Surging with adrenaline, Nichols tried to stay focused as he and the other lifeguards swam toward the man. He kept his resolve, and using just buoys and rope, the lifeguards were able to pull the swimmer to safety.
“That was probably the most intense save I’ve had because it took about 40 minutes to get him to the beach,” Nichols recalls.
The swimmer was given oxygen immediately after his rescue and was shuttled to Southampton Hospital to recover. Saves like these have kept Nichols motivated to continue lifeguarding throughout the years.
Nichols, who appears to be a typical guy in his mid forties, is a gym teacher at PS11: The William T. Harris School in New York City during the offseason. In his spare time, he likes to surf, ski, exercise and spend time with his wife, Erin, and daughter, Riley. And while Nichols may seem ordinary, he spends his summers doing the extraordinary—saving swimmers on the beaches of Southampton.
The part-time Sag Harbor resident comes from a long family line of lifeguards and has saved individuals of all ages, including people from 4 years old to the elderly. Nichols, who grew up going to Flying Point Beach, began lifeguarding at Coopers in 1985, where he discovered a passion for saving others. Whenever there’s a riptide, he’s on the scene, ready to save swimmers in distress.

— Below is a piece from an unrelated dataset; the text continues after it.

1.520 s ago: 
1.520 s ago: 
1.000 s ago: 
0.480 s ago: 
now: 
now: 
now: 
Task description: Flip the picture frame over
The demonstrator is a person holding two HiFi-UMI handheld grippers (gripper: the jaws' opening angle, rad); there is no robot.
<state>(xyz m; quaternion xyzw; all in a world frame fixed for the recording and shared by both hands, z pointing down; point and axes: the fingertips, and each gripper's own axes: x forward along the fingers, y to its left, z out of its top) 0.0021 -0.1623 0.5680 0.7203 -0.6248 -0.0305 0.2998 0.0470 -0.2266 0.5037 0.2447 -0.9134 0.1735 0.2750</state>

Nichols says lifeguarding is difficult, but worth the struggle. “The hardest part about being a lifeguard is knowing that you’re responsible for keeping everybody safe… [but] it’s always rewarding when parents come up and thank you for saving their kids.”
He also stresses how much it takes to be a lifeguard. Nichols says lifeguards usually start the day with a morning workout consisting of a swim and a run. They then take 30 minutes shifts in order to keep their concentration while up on the chair.
Nichols’ 16-year-old nephew, a fellow lifeguard also named David Nichols, says his uncle is a great boss and an important member of the community. “He’s always there to help people around the beach, keep the beach safe and make sure that all the patrons have a good time,” the young lifeguard says. “The fact of the matter is that he has a great job at this beach and he’s keeping it in an orderly fashion and having a big impact on people.”
Nichols has saved a lot of swimmers, but some moments stand out in his mind more than others. In one such instance, multiple people needed rescuing east of the lifeguard stand. He had to call all swimmers out of the water and, in a team effort, rescued all the remaining swimmers who could not get in on their own.
Times like these bolster Nichols’ devotion to the lifeguarding chair, he says, adding, “I’m passionate about lifeguarding because I’ve done it for so long and I like the responsibility of keeping everyone safe.”
The next time you are at Coopers Beach, visit David Nichols and thank him—because if you ever find a friend, family member or yourself caught in a rip current, he’ll be the one charging into the waves to bring you safely back to land.